What you should do>
Return only those lines of the material that contain "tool".

*** Block opens ***

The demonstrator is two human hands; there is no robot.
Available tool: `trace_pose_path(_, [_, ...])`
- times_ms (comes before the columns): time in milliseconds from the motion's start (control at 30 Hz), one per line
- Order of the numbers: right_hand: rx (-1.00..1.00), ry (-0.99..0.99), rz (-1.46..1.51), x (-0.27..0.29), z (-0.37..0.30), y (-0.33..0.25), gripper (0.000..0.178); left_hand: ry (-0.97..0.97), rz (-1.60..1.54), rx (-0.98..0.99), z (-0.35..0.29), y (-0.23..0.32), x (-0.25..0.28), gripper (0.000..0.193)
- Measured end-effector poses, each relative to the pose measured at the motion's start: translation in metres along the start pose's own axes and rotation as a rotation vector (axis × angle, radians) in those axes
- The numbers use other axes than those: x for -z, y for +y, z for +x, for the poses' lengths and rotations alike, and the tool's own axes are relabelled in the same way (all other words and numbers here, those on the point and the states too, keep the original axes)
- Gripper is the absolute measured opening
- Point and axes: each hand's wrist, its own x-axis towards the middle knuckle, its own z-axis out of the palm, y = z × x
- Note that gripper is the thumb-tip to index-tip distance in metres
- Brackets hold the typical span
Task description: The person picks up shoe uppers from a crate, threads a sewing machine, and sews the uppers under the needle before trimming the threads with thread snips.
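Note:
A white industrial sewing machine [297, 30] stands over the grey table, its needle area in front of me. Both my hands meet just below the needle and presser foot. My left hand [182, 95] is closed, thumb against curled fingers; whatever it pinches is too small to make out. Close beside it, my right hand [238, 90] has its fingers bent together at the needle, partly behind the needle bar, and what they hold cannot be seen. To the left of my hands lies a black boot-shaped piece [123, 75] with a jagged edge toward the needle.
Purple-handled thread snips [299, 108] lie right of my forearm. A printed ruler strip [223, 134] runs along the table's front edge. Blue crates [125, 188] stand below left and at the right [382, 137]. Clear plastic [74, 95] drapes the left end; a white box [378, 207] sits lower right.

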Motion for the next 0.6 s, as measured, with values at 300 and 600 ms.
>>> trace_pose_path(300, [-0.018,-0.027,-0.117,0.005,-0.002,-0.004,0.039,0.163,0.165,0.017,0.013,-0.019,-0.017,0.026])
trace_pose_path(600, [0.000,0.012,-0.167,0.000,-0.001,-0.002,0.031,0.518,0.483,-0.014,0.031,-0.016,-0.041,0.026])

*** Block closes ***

Exercise solution>
Available tool: `trace_pose_path(_, [_, ...])`
- The numbers use other axes than those: x for -z, y for +y, z for +x, for the poses' lengths and rotations alike, and the tool's own axes are relabelled in the same way (all other words and numbers here, those on the point and the states too, keep the original axes)

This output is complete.